The Discipline of Gratitude: A Reflection on Lent

One of the primary metaphors of Lent is darkness. We spend most of our time in Lent giving things up and walking into the places we would normally avoid. But we often forget that this process does not have to feel burdensome, nor does it always require giving something up. One of my favorite Lent posters I used in youth ministry speaks to this:


(note: I have no idea where I got this originally, but in looking for it again I saw that it is also a book title. Who knew?)

The goal of Lent is not misery. Lent is a journey which is headed somewhere. What Lent does for us is help us have new eyes to see. Resurrection eyes. So whatever disciplines we undertake, the goal is to see the world with resurrection eyes.

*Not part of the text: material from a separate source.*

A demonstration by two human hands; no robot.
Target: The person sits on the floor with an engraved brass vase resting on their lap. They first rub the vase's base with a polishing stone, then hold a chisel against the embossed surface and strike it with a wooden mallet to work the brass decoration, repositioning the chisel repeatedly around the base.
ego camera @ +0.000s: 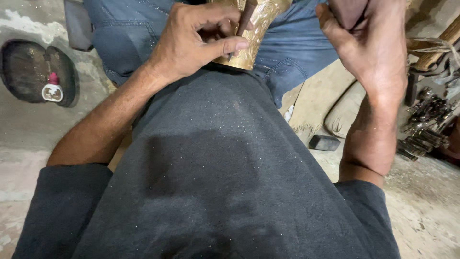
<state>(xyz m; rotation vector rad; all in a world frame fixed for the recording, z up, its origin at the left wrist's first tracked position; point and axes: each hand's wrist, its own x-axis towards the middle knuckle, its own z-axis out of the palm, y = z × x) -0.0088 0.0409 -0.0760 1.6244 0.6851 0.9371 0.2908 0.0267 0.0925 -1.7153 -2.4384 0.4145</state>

One of my main areas of focus this year has been gratitude. Each day I am spending time reflecting in gratitude over my day. All of the disciplines I am doing are to help me be more present and grateful in my actual life.

The weird thing is: I need the discipline and the fasting to do this. It is not a natural bent in my life. Seeing the world with grateful, Resurrection eyes is a discipline.

David Cooperrider has what he calls the “heliotropic principle.” Heliotropic plants move towards their light source. Coopperider believes that the healthiest systems and people move towards what is already bringing them light. We go in the direction of whatever we focus on, so to be the best version of ourselves, we focus on the positive and the good things already in place.

Heliotrope2This is what we do in gratitude. We see the places God is moving and we focus in on them. The reflection I am doing reminds us this process is not “counting our blessings” but “savoring our blessings.”

I love that.

As we savor the good things in our lives and recognize the Source from which they come, and we move in healthier directions.

Sarah talks about how, as Christians, we refer to the Kingdom of God as both now and not yet. But we tend to spend all our time focusing on the not yet – the ways the world is broken and unfinished.

When we begin to focus on the now of the Kingdom, we begin to see the ways God is already moving and working in our lives and in our world. As we see God moving, we see the invitation God is offering to join in this work.

But we need Resurrection eyes. We need the discipline of focusing in on what is bringing light in our world. Sometimes that means we need to give things up and enter into a little bit of darkness so we can begin to see the source of the light, and the direction we require.

Focusing on the light and gratitude do not gloss over the darkness, they just give us direction within the darkness. If the goal was darkness, Lent would be all year. But in Lent, we move through the darkness and into the Resurrection light.